Walker's admission followed an announcement last Wednesday by Senator Dave Hansen (D-Green Bay), who said he was drafting an outsourcing accountability bill. Senator Hansen’s bill bans companies who receive public economic development money and then outsource jobs from state aid for a period of five years.

dave-hansen-gbIn a statement released Friday, Sen. Hansen acknowledged Gov. Walker’s admission of outsourcing problems at WEDC. Hansen said:

“It is heartening to hear the Governor admit there are problems with businesses applying for and receiving tax payer assistance from WEDC on the promise they will create jobs here in Wisconsin only to turn around and send Wisconsin jobs to foreign countries or other states."

However, it is clear that Sen. Hansen believes Walker's admission of problems at the WEDC last week is too little, too late for the troubled agency.

"Governor Walker and WEDC officials acknowledged the outsourcing problem last summer yet so far they have made little if any effort to stop it. In addition to paying back the tax dollars they received, businesses that commit this kind of fraud should be banned from receiving any taxpayer assistance for a minimum of five years," Hanson said.

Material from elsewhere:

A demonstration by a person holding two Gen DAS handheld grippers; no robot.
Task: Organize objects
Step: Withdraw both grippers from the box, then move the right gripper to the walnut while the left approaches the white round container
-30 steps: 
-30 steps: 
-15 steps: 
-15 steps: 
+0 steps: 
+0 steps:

Walker's plan of re-branding WEDC under a new name and merging it with WHEDA will not be enough, says Hansen, to make taxpayers forget about the disaster that WEDC has proven to be or stop the continued use of tax dollars to help companies ship their jobs overseas.

Hansen concludes Walker's plan does not "provide much hope that such a move will solve WEDC’s problems rather than hurt WHEDA. Without fundamental changes that put safeguarding the taxpayer’s money first and foremost the merger between WEDC and WHEDA is bound to fail.”